*SUPPLIED INFORMATION*:
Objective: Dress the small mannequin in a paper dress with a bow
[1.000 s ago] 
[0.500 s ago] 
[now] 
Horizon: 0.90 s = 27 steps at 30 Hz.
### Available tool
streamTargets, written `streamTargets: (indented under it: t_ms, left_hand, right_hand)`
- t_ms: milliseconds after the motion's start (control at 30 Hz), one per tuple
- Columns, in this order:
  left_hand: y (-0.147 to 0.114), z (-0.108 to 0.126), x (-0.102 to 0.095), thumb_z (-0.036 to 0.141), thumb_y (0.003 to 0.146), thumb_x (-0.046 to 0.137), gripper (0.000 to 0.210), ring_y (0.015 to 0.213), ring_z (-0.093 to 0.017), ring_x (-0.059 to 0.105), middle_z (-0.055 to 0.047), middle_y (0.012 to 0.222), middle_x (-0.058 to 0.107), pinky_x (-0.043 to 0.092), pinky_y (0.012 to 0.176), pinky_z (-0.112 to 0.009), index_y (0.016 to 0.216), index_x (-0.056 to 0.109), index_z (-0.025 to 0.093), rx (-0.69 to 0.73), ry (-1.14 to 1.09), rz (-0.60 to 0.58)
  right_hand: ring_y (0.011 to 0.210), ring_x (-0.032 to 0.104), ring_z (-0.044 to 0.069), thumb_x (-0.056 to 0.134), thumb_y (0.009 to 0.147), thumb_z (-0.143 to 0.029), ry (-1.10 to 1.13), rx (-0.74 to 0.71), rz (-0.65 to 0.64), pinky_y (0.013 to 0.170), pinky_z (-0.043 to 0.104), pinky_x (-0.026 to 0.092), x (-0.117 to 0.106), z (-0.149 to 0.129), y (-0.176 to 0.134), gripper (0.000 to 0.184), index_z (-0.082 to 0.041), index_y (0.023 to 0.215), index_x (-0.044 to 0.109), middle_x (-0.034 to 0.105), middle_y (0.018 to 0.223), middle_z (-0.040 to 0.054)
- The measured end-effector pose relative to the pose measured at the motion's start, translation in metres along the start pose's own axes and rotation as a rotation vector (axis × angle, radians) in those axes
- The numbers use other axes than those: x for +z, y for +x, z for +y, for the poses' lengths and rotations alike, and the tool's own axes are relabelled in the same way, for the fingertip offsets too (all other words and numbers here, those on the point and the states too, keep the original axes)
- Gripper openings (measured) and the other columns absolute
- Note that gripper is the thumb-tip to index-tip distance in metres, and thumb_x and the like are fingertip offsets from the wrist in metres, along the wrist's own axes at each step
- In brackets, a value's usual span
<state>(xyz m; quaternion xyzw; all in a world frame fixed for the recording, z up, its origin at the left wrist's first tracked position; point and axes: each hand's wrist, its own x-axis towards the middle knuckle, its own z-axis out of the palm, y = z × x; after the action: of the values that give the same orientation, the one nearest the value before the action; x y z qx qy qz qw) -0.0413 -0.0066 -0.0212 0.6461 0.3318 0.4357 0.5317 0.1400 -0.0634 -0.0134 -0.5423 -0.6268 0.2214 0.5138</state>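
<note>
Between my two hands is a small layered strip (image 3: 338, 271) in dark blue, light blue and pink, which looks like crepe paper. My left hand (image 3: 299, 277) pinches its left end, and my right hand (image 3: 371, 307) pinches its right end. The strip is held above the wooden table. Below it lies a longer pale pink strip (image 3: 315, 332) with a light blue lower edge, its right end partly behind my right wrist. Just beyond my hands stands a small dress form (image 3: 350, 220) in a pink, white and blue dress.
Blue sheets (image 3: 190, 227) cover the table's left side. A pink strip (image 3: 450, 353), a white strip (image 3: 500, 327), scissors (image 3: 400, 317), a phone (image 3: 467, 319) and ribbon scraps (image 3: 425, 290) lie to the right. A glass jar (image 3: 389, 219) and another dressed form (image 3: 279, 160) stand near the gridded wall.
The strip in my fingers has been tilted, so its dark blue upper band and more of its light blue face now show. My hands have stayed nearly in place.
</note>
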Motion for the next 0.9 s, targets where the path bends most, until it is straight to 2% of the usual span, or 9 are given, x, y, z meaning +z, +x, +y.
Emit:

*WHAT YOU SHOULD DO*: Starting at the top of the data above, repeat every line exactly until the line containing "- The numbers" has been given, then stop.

*RESULT OF THE TASK*:
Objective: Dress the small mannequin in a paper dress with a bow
[1.000 s ago] 
[0.500 s ago] 
[now] 
Horizon: 0.90 s = 27 steps at 30 Hz.
### Available tool
streamTargets, written `streamTargets: (indented under it: t_ms, left_hand, right_hand)`
- t_ms: milliseconds after the motion's start (control at 30 Hz), one per tuple
- Columns, in this order:
  left_hand: y (-0.147 to 0.114), z (-0.108 to 0.126), x (-0.102 to 0.095), thumb_z (-0.036 to 0.141), thumb_y (0.003 to 0.146), thumb_x (-0.046 to 0.137), gripper (0.000 to 0.210), ring_y (0.015 to 0.213), ring_z (-0.093 to 0.017), ring_x (-0.059 to 0.105), middle_z (-0.055 to 0.047), middle_y (0.012 to 0.222), middle_x (-0.058 to 0.107), pinky_x (-0.043 to 0.092), pinky_y (0.012 to 0.176), pinky_z (-0.112 to 0.009), index_y (0.016 to 0.216), index_x (-0.056 to 0.109), index_z (-0.025 to 0.093), rx (-0.69 to 0.73), ry (-1.14 to 1.09), rz (-0.60 to 0.58)
  right_hand: ring_y (0.011 to 0.210), ring_x (-0.032 to 0.104), ring_z (-0.044 to 0.069), thumb_x (-0.056 to 0.134), thumb_y (0.009 to 0.147), thumb_z (-0.143 to 0.029), ry (-1.10 to 1.13), rx (-0.74 to 0.71), rz (-0.65 to 0.64), pinky_y (0.013 to 0.170), pinky_z (-0.043 to 0.104), pinky_x (-0.026 to 0.092), x (-0.117 to 0.106), z (-0.149 to 0.129), y (-0.176 to 0.134), gripper (0.000 to 0.184), index_z (-0.082 to 0.041), index_y (0.023 to 0.215), index_x (-0.044 to 0.109), middle_x (-0.034 to 0.105), middle_y (0.018 to 0.223), middle_z (-0.040 to 0.054)
- The measured end-effector pose relative to the pose measured at the motion's start, translation in metres along the start pose's own axes and rotation as a rotation vector (axis × angle, radians) in those axes
- The numbers use other axes than those: x for +z, y for +x, z for +y, for the poses' lengths and rotations alike, and the tool's own axes are relabelled in the same way, for the fingertip offsets too (all other words and numbers here, those on the point and the states too, keep the original axes)

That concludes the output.